General Methods The general methods for cloning, expressing, and characterizing the proteins are found in T. Maniatis, et al., Molecular Cloning. A Labora tory Manual, Cold Spring Harbor Laboratory, 1982, and references cited there, are incorporated there for your reference; and in J. Sambrook, et al., Mol ecular Cloning. A Labora tory Manual 2nd edition, Cold Spring Harbor Laboratory, 1989, and references are cited there, and are incorporated herein for reference. Unless otherwise indicated, all specialty chemicals are obtained from Sigma, Co. (St. Louis, MO). Restriction endonucleases and T4 DNA ligase are obtained from New England Biolabs (Beverly, MA) or Boehringer Mannheim (Indianapolis, IN) or Promega. { Madison, Wl).

Strains and Plasmids The bacterial strains that are used in these studies are listed in Table 1. The plasmids that are used in or that are constructed for this study are listed in Table 2.

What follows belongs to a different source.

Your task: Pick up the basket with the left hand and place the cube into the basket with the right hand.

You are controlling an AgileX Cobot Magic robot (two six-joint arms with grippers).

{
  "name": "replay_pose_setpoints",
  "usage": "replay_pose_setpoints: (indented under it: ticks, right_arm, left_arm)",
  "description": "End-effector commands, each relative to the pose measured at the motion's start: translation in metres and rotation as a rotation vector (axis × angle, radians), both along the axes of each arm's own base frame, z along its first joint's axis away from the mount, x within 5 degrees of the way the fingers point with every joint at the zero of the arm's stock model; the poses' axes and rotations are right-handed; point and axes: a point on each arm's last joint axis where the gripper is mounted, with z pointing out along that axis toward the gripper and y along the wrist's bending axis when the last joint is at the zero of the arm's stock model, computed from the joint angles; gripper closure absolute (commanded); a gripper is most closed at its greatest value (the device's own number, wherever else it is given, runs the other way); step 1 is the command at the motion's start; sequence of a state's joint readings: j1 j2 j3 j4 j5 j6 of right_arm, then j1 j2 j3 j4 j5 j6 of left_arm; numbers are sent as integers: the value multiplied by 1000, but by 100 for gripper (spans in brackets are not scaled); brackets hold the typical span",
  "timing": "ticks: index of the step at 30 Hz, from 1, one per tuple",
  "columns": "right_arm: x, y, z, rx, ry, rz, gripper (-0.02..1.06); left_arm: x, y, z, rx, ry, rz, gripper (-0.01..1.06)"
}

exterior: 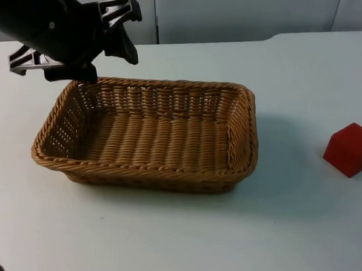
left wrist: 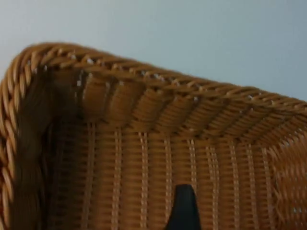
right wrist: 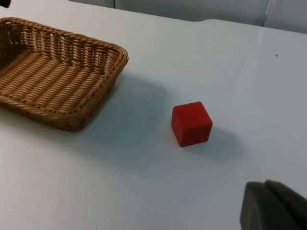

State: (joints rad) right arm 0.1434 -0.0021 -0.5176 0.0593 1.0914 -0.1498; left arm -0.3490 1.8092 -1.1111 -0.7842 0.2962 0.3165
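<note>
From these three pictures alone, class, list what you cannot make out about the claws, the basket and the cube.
- Left claw, top view: at the basket's far left corner, its tips hidden behind the rim, so grip cannot be told.
- Basket, left wrist view: blurred weave; one dark fingertip, cut off by the edge.
- Right claw, right wrist view: one fingertip, cut off by the edge.
- Cube, top view: its underside is hidden.

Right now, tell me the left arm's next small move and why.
Probably close the left gripper on the wicker basket rim. It sits at the basket's far left corner, one fingertip inside the wall, while the basket rests on the table and the red cube lies apart.
</note>
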Motion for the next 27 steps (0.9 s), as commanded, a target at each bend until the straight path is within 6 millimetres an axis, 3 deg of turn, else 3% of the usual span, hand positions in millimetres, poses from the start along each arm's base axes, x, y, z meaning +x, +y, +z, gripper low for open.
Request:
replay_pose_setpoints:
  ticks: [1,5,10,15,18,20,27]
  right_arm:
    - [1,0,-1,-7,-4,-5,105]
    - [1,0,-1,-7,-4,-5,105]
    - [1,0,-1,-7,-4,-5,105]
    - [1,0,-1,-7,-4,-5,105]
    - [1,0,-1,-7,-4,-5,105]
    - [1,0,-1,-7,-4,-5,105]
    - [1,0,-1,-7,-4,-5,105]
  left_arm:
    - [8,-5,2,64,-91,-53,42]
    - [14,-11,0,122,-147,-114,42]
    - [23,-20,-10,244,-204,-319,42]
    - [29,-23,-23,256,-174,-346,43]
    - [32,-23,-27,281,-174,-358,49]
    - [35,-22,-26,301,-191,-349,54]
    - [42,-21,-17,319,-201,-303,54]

Transformation of Strains of E. csll Strains of E. coli (Table 1), such as DH5 alpha and DH10B (Life Technologies, Rockville, MD), and TG1 (Amersham Corp., Arlington Heights, IL) are used for the transformation of the ligation reactions and are the hosts that are used to prepare the plasmid DNA to transport the mammalian cells. E. coli strains such as JM101 (Yanisch-Perron et al., Gene, 33: 103-119, 1985) and MON105 (Obukowicz, et al., Appl. And Envir. Mi cr., 58: 1511- 1523, 1992) can be used to express the proteins of the present invention in the cytoplasm or in the periplasmic space. The cells for subcloning efficiency DH5 alpha and DH10B are purchased as competent cells and are ready for transformation using the manufacturer's protocol. Strains of E. coli JM101 and MONI05 become competent to appropriate the DNA using the CaCl2 method. Typically, 20 to 50 ml of cells are cultured in an LB medium (1% Bacto-tryptone, 0.5% Bacto-yeast extract, 150 mM NaCl) at a density of approximately 1.0 absorbance units at 600 nanometers ( OD600) as quantified by a spectrophotometer Baush & Lomb (Rochester, NY). The cells are harvested by centrifugation and resuspended in 1/5 of the culture volume of a CaCl 2 solution [50 mM CaCl 2, 10 mM Tris-Cl ((10 mM of 2-amino-2- (hydroxymethyl) 1,3-propanediol hydrochloride, pH 7.4] and kept at 4 ° C for 30 minutes The cells are harvested again by centrifugation and resuspended in 1 ml. / 10 of the culture volume in a CaCl2 solution.The ligated DNA is added to 0.2 mL of these cells, and the samples are kept at 4 ° C for 30-60 minutes.The samples are changed at 42 ° C for 2 minutes and add 1.0 mL of LB before shaking the samples at 37 ° C for one hour.The cells of these samples are spread on plates (medium LB plus 1.5% Bacto-agar) and contain either ampicillin (100 micrograms / mL, ug / mL) when selected for ampicillin-resistant transformants, or spectinomycin (75 ug / mL) when selected for spectinomycin-resistant transformants.The plates are incubated overnight at 37 [deg.] C. The colonies are selected and inoculate in LB plus an appropriate antibiotic (100 ug / mL of ampicillin or 75 ug / mL of espe ctinomycin) and cultured at 37 ° C while shaking.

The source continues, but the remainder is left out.